* YOUR ASSIGNMENT
Provide only the number of lines in the data below that contain the word "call".

[Entries taken from a collection]

----

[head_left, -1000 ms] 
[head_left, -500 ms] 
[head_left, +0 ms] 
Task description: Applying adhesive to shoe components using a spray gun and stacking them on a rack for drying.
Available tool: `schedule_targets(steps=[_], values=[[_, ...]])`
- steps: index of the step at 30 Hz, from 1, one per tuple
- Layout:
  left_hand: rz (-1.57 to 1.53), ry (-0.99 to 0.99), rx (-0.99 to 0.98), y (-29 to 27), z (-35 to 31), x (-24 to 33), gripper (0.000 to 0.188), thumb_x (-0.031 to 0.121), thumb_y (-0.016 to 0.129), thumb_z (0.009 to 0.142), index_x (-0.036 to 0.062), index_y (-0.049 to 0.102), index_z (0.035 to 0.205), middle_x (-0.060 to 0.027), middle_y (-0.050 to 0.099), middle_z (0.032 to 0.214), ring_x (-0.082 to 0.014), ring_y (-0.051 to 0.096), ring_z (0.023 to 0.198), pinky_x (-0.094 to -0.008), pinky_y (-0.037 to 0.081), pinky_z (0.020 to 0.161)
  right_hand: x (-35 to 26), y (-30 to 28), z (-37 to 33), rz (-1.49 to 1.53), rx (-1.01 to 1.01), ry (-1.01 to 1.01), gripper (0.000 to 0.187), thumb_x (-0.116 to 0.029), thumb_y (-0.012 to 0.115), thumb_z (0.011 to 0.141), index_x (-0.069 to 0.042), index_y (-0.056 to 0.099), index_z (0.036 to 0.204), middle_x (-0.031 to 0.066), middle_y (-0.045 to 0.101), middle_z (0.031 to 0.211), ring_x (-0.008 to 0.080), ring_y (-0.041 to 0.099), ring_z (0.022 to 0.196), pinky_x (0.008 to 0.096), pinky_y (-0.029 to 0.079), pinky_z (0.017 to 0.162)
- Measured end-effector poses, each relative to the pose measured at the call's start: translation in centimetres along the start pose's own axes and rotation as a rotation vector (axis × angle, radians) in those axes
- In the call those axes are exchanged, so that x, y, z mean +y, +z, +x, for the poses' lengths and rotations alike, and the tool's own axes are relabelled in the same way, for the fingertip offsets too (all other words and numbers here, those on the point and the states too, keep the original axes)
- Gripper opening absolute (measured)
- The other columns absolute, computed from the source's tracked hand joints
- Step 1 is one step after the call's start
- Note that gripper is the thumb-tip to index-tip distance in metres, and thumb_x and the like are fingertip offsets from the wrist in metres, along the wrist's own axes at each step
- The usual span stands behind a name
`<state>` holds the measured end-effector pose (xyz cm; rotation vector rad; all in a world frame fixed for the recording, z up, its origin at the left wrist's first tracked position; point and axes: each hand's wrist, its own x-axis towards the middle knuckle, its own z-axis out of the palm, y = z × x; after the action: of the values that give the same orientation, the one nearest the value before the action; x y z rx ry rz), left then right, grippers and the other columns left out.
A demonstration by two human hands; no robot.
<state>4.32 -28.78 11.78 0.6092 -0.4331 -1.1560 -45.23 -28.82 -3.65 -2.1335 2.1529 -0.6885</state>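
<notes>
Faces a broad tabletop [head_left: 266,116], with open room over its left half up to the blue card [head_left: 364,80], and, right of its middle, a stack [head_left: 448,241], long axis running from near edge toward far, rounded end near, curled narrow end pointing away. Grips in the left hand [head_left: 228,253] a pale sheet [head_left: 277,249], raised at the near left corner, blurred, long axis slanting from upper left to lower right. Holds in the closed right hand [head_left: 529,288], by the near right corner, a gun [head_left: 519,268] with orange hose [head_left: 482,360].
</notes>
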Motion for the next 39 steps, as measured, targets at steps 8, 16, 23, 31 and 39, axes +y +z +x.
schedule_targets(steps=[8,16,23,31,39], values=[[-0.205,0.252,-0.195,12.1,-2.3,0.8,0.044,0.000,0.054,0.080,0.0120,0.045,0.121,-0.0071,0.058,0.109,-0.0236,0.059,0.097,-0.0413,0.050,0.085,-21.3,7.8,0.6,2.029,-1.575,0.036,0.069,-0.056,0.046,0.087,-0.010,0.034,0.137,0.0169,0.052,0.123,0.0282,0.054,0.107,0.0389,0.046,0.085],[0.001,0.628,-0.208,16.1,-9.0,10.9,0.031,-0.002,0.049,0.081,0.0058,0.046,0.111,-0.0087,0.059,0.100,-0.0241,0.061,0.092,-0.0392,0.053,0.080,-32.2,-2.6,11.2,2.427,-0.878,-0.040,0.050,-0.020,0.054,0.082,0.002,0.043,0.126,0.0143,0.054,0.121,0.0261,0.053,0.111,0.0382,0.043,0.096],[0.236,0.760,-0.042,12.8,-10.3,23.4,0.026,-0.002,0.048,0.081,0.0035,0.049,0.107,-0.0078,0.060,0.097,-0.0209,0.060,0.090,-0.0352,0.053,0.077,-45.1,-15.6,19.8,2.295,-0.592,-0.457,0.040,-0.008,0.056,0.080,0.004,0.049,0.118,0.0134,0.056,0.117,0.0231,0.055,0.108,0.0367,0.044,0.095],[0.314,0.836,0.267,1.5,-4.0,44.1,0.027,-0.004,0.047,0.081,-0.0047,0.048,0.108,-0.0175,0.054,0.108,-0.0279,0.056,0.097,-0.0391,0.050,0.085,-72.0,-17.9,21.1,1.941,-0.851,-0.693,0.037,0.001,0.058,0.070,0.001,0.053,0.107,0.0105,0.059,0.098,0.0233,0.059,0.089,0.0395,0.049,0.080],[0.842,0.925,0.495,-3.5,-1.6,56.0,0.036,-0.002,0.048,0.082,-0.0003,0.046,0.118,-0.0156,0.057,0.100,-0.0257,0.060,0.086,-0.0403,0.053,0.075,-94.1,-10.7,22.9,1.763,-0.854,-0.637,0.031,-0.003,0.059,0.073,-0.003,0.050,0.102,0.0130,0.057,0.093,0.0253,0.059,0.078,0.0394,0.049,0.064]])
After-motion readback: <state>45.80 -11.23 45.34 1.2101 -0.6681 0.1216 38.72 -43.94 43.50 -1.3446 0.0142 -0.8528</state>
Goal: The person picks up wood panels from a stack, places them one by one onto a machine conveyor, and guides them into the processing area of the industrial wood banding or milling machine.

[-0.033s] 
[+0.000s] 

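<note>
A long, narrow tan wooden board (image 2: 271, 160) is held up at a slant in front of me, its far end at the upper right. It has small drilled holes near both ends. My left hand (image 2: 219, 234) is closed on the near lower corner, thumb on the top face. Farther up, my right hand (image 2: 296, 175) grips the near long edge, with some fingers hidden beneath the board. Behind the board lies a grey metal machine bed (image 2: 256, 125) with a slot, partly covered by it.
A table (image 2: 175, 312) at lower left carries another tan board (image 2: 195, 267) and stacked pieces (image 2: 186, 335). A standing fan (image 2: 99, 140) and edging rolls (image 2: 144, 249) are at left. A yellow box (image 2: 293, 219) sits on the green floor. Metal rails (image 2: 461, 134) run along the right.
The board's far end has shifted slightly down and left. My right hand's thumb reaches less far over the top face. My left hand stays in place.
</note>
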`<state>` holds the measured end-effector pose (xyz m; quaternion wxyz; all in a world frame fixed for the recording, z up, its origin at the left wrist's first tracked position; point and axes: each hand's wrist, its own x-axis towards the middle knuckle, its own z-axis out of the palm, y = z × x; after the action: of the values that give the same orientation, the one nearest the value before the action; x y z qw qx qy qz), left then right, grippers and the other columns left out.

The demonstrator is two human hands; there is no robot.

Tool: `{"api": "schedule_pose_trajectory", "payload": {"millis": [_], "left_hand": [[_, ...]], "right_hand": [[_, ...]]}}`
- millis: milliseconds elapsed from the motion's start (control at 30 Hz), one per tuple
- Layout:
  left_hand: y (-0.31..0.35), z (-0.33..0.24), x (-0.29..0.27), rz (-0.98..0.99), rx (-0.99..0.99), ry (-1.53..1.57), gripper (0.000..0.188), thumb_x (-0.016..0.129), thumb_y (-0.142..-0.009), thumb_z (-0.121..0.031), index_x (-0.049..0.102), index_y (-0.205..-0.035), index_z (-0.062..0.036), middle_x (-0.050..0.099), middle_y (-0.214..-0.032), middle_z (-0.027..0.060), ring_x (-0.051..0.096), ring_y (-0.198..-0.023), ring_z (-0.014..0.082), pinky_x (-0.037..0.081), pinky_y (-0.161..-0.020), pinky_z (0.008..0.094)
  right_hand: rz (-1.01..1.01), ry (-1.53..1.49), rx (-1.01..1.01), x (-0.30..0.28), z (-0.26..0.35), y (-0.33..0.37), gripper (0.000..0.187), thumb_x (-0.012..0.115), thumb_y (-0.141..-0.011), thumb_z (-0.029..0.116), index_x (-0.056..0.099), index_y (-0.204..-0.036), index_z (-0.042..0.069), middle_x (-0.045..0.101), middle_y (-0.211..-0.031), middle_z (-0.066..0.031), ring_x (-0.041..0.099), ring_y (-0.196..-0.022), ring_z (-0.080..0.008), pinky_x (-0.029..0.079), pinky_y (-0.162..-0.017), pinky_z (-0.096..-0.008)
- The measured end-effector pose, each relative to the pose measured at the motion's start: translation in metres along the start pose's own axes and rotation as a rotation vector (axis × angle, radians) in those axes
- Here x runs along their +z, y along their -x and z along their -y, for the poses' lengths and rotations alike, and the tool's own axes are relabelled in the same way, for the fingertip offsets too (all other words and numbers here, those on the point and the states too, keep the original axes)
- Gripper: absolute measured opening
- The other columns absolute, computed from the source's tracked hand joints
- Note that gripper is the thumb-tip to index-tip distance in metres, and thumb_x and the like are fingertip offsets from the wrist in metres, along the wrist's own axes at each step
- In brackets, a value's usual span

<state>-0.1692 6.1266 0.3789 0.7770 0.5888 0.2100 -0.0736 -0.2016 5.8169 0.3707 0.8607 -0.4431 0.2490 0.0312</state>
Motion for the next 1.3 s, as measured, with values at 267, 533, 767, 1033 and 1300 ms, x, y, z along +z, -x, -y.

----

* YOUR RESPONSE
3